EXERCISE DETAILS → Go through each line of the records below and count those with the word "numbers". Give only the count.
EXTRACTED INFORMATION section start
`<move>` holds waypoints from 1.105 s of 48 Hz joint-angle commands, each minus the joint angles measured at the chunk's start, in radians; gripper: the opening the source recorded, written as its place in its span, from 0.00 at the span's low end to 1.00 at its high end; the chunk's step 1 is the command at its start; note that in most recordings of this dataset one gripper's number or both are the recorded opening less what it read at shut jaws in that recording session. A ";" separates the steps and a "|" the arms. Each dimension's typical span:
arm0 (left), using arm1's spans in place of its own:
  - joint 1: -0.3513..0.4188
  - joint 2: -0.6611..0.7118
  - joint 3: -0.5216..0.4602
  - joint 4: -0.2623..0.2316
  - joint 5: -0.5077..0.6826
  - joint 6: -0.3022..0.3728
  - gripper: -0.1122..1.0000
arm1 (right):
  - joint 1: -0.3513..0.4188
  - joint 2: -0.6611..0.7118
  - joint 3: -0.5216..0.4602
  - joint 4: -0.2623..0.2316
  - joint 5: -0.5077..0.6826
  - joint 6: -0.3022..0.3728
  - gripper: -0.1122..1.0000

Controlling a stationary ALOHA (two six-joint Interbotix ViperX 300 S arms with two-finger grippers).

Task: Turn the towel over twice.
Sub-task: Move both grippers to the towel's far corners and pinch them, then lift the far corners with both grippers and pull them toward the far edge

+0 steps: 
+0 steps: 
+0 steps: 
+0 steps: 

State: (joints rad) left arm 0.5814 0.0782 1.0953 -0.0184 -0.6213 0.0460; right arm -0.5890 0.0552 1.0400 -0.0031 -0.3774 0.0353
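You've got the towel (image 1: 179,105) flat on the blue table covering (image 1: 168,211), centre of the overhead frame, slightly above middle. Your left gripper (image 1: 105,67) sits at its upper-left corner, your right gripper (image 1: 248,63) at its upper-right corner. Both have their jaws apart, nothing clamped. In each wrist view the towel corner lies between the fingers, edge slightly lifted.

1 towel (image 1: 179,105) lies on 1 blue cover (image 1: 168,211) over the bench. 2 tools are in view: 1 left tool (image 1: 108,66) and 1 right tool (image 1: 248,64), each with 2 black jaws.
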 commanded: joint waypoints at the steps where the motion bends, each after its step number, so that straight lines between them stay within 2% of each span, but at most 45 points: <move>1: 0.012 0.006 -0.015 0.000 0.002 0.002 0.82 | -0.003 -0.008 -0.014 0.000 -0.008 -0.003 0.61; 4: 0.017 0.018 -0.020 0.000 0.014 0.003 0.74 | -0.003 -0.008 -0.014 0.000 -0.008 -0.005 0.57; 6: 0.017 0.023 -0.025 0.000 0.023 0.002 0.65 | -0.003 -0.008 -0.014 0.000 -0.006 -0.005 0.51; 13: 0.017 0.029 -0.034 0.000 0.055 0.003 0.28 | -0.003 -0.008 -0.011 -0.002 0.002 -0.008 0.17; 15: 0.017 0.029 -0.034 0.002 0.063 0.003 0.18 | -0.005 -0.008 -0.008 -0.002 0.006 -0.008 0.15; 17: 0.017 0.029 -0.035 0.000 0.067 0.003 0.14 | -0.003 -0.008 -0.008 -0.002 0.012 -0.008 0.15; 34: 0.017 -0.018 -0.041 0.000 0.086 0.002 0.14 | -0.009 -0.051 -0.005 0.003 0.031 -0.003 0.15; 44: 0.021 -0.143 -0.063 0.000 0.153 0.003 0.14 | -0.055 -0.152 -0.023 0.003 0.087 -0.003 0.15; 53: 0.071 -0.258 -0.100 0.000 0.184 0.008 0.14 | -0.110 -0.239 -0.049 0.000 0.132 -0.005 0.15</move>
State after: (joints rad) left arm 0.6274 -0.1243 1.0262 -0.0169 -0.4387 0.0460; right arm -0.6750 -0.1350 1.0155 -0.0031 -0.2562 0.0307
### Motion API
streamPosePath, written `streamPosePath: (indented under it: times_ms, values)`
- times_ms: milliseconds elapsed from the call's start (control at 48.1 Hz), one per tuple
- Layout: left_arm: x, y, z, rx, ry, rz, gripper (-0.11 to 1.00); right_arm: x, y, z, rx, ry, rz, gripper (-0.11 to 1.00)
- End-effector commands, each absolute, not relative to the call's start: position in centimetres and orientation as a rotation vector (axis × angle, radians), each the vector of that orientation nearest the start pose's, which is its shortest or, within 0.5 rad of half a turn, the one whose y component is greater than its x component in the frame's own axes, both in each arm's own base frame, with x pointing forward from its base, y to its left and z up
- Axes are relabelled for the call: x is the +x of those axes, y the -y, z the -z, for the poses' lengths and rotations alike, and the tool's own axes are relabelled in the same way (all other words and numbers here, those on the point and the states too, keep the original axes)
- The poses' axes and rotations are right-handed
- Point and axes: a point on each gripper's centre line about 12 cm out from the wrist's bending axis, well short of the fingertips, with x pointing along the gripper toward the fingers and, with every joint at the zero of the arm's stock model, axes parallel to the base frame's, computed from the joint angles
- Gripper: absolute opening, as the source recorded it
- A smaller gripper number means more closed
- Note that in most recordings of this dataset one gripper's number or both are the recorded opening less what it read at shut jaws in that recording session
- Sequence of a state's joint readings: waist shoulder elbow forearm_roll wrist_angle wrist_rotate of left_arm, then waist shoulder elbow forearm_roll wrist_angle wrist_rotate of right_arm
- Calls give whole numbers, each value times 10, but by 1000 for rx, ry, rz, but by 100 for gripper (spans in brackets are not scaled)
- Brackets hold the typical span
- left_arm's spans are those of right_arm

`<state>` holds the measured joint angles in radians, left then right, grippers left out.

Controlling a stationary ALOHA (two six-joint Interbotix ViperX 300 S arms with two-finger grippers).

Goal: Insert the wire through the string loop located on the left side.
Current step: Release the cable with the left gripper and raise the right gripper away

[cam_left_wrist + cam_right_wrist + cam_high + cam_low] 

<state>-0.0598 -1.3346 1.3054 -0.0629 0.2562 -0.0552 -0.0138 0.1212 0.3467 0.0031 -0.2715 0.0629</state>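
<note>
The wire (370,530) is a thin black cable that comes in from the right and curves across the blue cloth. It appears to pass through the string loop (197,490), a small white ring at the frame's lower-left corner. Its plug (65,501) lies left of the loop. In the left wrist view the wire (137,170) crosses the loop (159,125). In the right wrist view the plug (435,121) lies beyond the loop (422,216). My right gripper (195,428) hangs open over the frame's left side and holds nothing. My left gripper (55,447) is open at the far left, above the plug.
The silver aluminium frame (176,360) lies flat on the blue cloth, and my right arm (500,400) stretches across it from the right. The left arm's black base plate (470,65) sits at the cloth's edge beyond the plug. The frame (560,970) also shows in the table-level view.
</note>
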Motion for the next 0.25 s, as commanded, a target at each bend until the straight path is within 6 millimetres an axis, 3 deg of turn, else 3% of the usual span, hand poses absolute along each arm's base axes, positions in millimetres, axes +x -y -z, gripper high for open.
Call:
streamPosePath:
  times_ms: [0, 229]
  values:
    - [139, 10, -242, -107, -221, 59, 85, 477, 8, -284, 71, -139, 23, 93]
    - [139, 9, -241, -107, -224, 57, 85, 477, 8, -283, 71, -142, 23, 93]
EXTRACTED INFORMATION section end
WRITTEN RESPONSE → 2